Problem details.
The whole listing should be written out again exactly.
--- --- ---
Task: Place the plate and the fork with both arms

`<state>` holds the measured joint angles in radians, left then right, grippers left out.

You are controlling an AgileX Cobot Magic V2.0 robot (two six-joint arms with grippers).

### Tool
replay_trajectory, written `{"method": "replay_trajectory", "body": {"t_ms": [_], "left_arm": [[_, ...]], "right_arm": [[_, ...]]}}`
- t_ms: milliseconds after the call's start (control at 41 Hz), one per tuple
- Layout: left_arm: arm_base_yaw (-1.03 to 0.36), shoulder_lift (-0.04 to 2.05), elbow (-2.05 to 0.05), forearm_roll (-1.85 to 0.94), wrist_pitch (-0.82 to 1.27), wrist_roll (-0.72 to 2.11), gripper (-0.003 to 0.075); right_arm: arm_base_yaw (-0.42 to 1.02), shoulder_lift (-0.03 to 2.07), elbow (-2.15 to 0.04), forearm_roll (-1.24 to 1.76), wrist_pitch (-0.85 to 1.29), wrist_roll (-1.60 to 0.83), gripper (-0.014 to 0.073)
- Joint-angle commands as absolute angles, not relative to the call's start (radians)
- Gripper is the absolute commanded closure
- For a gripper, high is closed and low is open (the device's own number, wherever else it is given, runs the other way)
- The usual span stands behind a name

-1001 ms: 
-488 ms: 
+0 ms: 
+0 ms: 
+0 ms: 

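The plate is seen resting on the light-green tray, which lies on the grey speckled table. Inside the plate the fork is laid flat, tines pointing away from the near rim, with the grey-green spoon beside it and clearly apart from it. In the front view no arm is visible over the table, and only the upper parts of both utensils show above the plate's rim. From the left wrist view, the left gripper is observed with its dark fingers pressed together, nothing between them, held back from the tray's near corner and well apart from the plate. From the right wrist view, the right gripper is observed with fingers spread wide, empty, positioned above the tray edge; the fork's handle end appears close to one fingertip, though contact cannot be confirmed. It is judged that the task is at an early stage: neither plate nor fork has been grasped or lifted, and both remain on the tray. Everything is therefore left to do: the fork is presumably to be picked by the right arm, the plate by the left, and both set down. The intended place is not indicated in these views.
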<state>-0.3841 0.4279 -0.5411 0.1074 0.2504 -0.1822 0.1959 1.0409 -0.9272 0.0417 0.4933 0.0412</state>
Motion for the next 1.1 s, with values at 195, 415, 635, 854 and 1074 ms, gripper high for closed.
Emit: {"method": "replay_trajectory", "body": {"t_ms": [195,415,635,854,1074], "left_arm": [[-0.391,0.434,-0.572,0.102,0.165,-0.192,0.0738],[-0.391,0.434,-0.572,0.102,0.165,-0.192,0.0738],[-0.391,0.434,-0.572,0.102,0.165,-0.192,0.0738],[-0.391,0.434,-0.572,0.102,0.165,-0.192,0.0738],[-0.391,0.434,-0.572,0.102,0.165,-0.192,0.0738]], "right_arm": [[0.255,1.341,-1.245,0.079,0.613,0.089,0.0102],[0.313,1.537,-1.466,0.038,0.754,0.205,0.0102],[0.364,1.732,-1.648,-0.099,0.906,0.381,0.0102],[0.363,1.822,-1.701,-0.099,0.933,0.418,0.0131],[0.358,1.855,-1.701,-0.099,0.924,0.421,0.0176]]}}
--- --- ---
Answer box.
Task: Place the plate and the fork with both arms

`<state>` holds the measured joint angles in radians, left then right, grippers left out.

You are controlling an AgileX Cobot Magic V2.0 robot (two six-joint arms with grippers).

### Tool
replay_trajectory, written `{"method": "replay_trajectory", "body": {"t_ms": [_], "left_arm": [[_, ...]], "right_arm": [[_, ...]]}}`
- t_ms: milliseconds after the call's start (control at 41 Hz), one per tuple
- Layout: left_arm: arm_base_yaw (-1.03 to 0.36), shoulder_lift (-0.04 to 2.05), elbow (-2.05 to 0.05), forearm_roll (-1.85 to 0.94), wrist_pitch (-0.82 to 1.27), wrist_roll (-0.72 to 2.11), gripper (-0.003 to 0.075); right_arm: arm_base_yaw (-0.42 to 1.02), shoulder_lift (-0.03 to 2.07), elbow (-2.15 to 0.04), forearm_roll (-1.24 to 1.76), wrist_pitch (-0.85 to 1.29), wrist_roll (-1.60 to 0.83), gripper (-0.014 to 0.073)
- Joint-angle commands as absolute angles, not relative to the call's start (radians)
- Gripper is the absolute commanded closure
- For a gripper, high is closed and low is open (the device's own number, wherever else it is given, runs the other way)
- The usual span stands behind a name

-1001 ms: 
-488 ms: 
+0 ms: 
+0 ms: 
+0 ms: 

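The plate is seen resting on the light-green tray, which lies on the grey speckled table. Inside the plate the fork is laid flat, tines pointing away from the near rim, with the grey-green spoon beside it and clearly apart from it. In the front view no arm is visible over the table, and only the upper parts of both utensils show above the plate's rim. From the left wrist view, the left gripper is observed with its dark fingers pressed together, nothing between them, held back from the tray's near corner and well apart from the plate. From the right wrist view, the right gripper is observed with fingers spread wide, empty, positioned above the tray edge; the fork's handle end appears close to one fingertip, though contact cannot be confirmed. It is judged that the task is at an early stage: neither plate nor fork has been grasped or lifted, and both remain on the tray. Everything is therefore left to do: the fork is presumably to be picked by the right arm, the plate by the left, and both set down. The intended place is not indicated in these views.
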<state>-0.3841 0.4279 -0.5411 0.1074 0.2504 -0.1822 0.1959 1.0409 -0.9272 0.0417 0.4933 0.0412</state>
Motion for the next 1.1 s, with values at 195, 415, 635, 854 and 1074 ms, gripper high for closed.
Emit: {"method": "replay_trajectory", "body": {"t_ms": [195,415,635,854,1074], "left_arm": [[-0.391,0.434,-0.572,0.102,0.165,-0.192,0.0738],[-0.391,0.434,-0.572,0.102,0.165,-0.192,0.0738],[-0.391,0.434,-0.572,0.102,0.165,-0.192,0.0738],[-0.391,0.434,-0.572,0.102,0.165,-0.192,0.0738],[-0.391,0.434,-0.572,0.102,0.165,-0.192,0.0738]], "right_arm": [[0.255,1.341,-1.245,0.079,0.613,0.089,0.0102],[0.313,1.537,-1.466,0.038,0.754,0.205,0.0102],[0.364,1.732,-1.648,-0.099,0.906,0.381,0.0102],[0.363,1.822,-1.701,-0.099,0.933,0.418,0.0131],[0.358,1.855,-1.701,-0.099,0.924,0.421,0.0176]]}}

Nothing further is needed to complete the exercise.